Gene regulation, T cells, Insulators, Genome organization, Chromatin

Abstract

Genes of different spatiotemporal expression profiles are often juxtaposed in the genome. This organization raises risks of cross-regulatory influences from neighboring genes; for instance heterochromatin can spread over euchromatin or long-range acting enhancers can inappropriately activate genes. Gene regulatory elements such as Locus Control Regions (LCR) and Insulators prevent such cross-communications and allow for normal gene expression patterns. In transgenic systems, LCRs limit influences from surrounding chromatin by providing site-of-integration independent and specific spatiotemporal expression upon a linked transgene.
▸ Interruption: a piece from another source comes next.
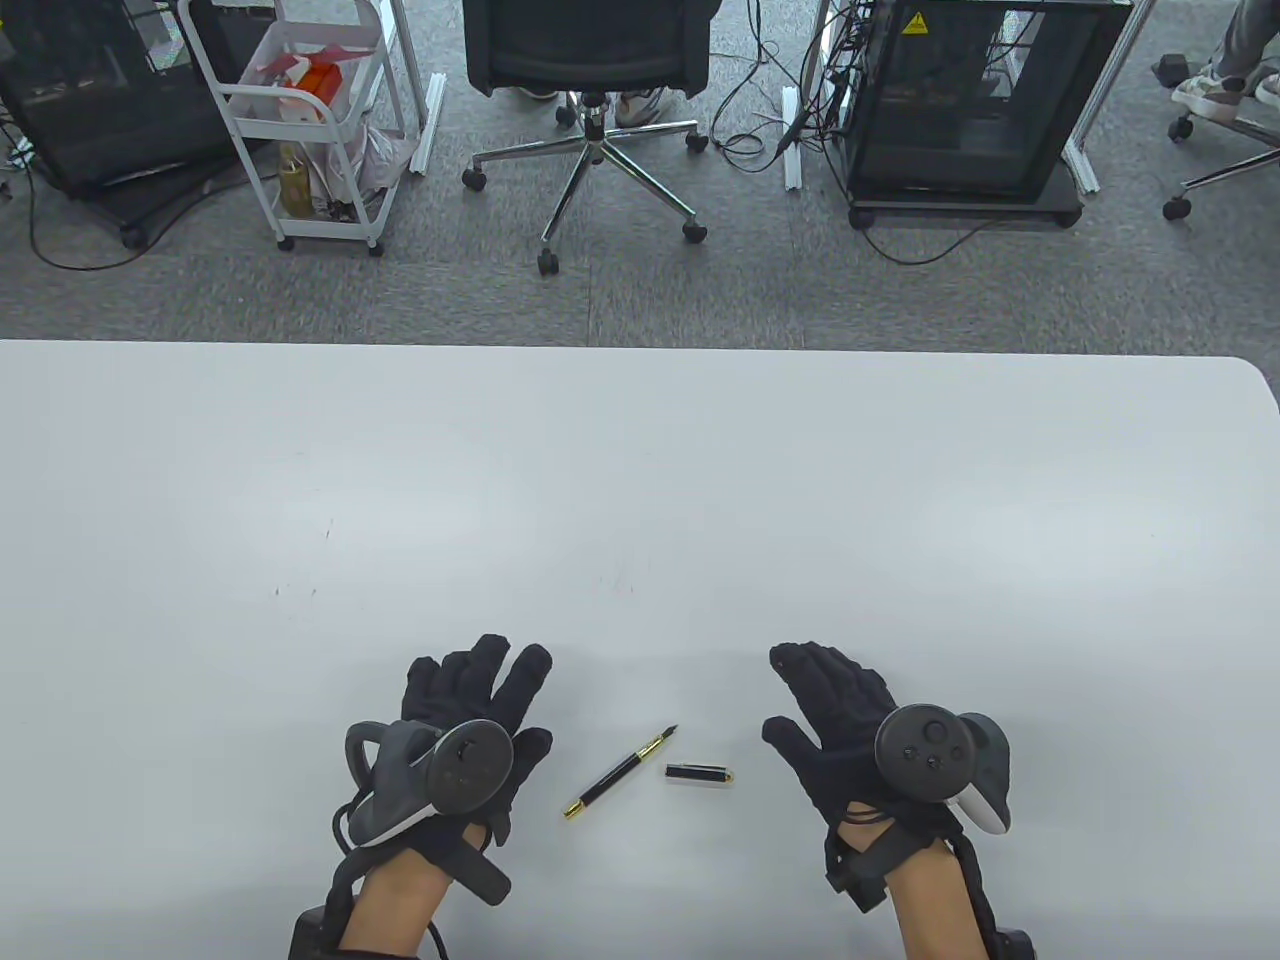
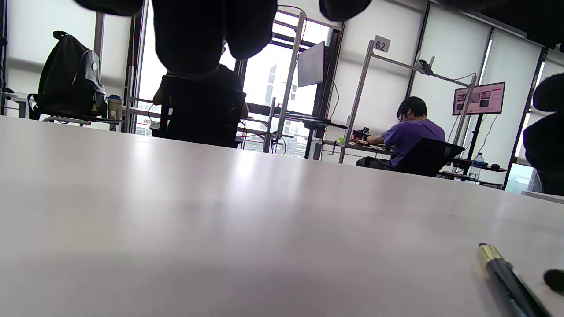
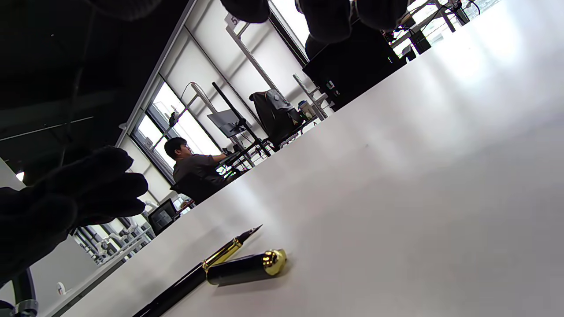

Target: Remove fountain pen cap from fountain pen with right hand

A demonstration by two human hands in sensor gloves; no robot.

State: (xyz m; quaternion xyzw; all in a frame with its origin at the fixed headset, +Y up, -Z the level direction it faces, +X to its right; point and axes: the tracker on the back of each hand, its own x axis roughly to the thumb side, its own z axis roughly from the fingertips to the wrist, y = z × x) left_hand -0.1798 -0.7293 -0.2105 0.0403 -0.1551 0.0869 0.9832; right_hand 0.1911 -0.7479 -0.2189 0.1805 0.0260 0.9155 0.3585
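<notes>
A black and gold fountain pen [image 1: 620, 772] lies uncapped on the white table [image 1: 640, 500], nib pointing up and to the right. Its black cap [image 1: 699, 773] with a gold end lies apart just to the right of it. Both show in the right wrist view, the pen [image 3: 207, 266] and the cap [image 3: 246, 268]. The pen's end shows in the left wrist view [image 2: 506, 275]. My left hand [image 1: 478, 715] is left of the pen with fingers spread, holding nothing. My right hand [image 1: 825, 715] is right of the cap, open and holding nothing.
Beyond the table's far edge stand an office chair [image 1: 590, 70], a white trolley [image 1: 310, 120] and a black cabinet on wheels [image 1: 960, 100] on grey carpet.
</notes>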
The field’s understanding of the ability of an LCR to overcome chromatin influences and allow site-of-integration independent expression is minimal. Interestingly, this function of an LCR closely resembles that of barrier insulators. Barrier insulators prevent the spread of heterochromatin onto a euchromatin region and are characterized by their ability to suppress site-of-integration dependent chromatin influences upon a transgene. We hypothesize that the integration site-independence activity of LCRs is mediated by insulator-like DNA elements present within the LCR. In support of this hypothesis, we identify a novel barrier insulator activity within the mouse T-cell receptor (TCR)-a LCR. A 4.0-kb compilation of TCRa LCR sub-elements insulates a linked transgene in barrier assay- a long-term culture of stably transfected T cell lines. TCRa LCR-derived insulators enable maintenance of euchromatin and prevention of heterochromatin at a linked transgene. We find one element within the TCRa LCR that interacts with the USF1 transcription factor, which has been shown to have an important role in barrier insulation. In contrast to previously identified barrier insulators, the function of TCRa LCR-derived insulators does not require them to bi-laterally flank a gene. These data suggest that the TCRa LCR-derived elements may support both known and novel mechanisms of barrier insulation.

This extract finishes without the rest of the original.